Problem description:
Print the listing below verbatim, passing over each picture.

Supplied material:
▶
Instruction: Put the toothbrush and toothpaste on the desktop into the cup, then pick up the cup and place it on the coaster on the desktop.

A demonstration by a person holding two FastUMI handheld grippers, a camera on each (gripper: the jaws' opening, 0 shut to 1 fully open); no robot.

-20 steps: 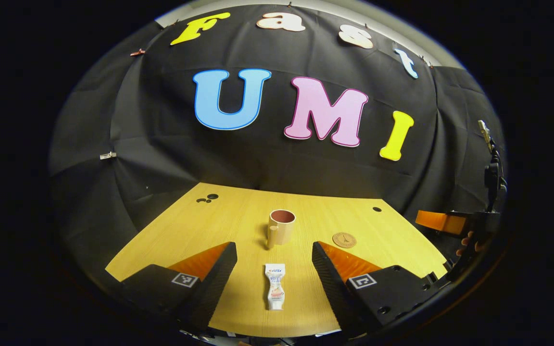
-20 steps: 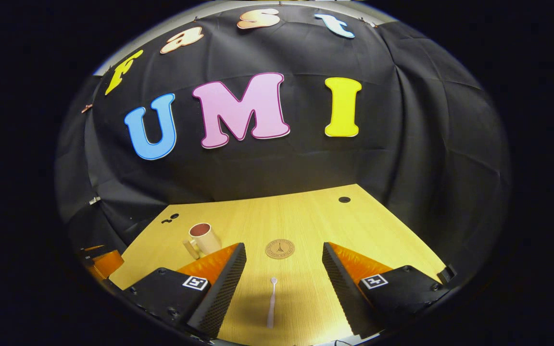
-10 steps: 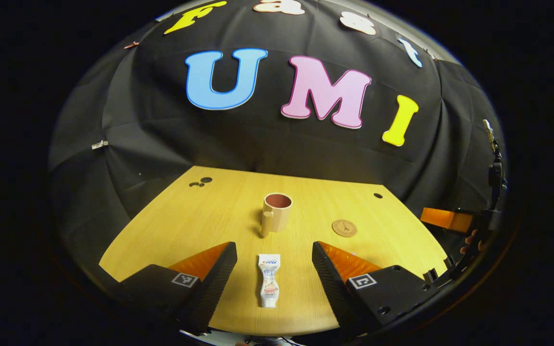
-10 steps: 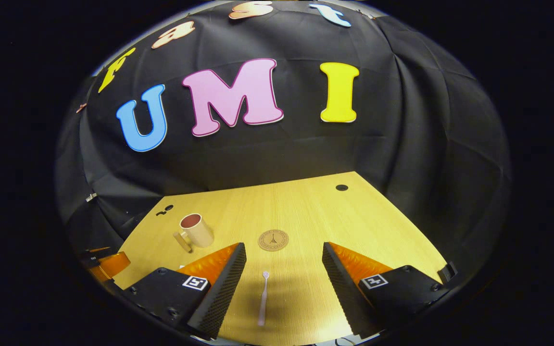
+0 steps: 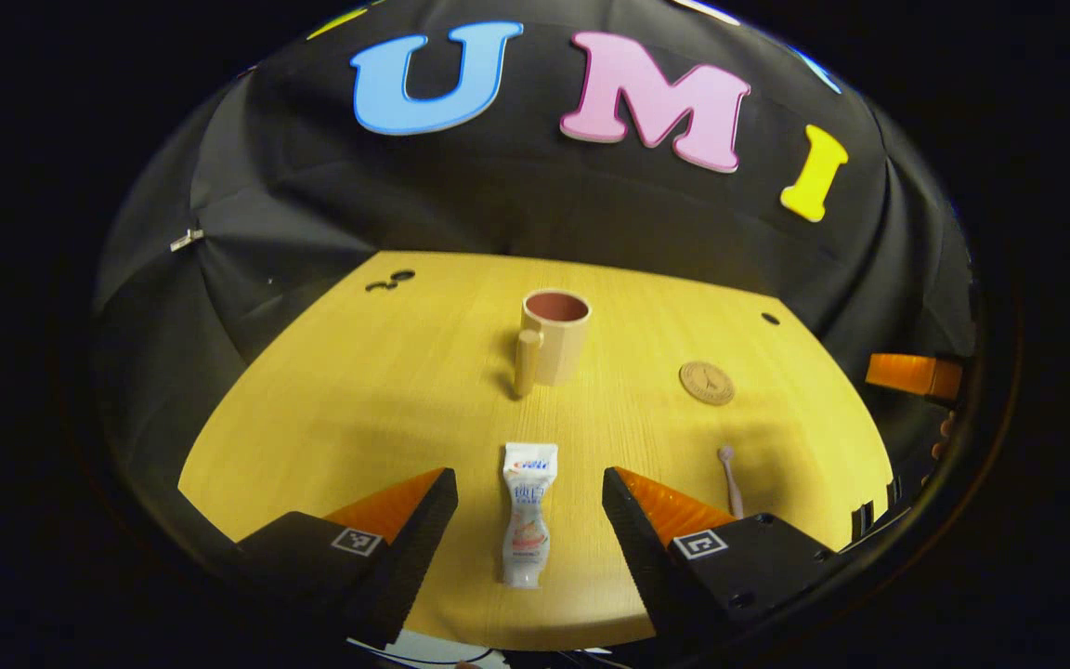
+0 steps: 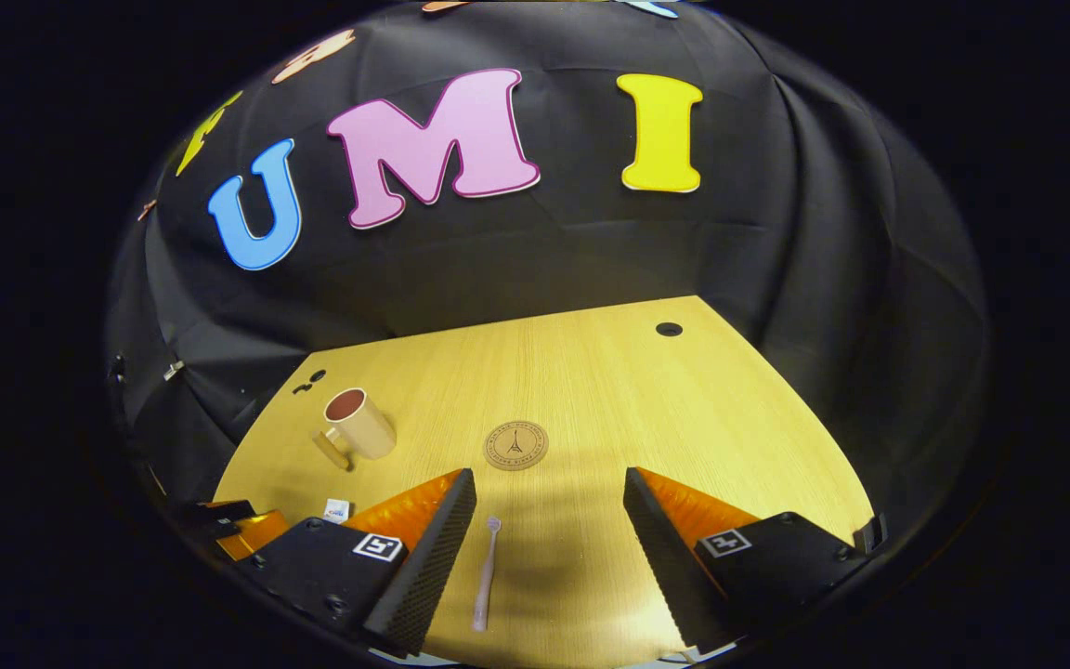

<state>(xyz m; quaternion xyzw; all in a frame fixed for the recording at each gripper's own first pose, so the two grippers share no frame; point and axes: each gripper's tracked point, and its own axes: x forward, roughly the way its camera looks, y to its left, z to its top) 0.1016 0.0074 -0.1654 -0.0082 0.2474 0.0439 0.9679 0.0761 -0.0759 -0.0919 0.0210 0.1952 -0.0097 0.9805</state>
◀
Written reply:
Instruction: Put the toothbrush and toothpaste on the desktop into the cup, then pick up the cup and place it on the coaster on the desktop.

A demonstration by a person holding two FastUMI handheld grippers, a camera on each (gripper: the jaws' opening, 0 shut to 1 fully open); no robot.

-20 steps: 
-20 steps: 
-10 steps: 
-10 steps: 
+0 steps: 
+0 steps: 

<state>(xyz m; quaternion xyzw; all in a frame fixed for the recording at each gripper's own first pose, so the two grippers share no frame; point and axes: each gripper's tracked point, and its own axes: x forward, roughly the way its camera looks, y to its left, z to its top) 0.1016 0.0074 -0.1654 -0.0082 0.2474 0.0439 0.9679 0.0761 -0.0759 -0.0919 0.0210 0.1952 -0.0097 0.9805</state>

This exercise requires no further work.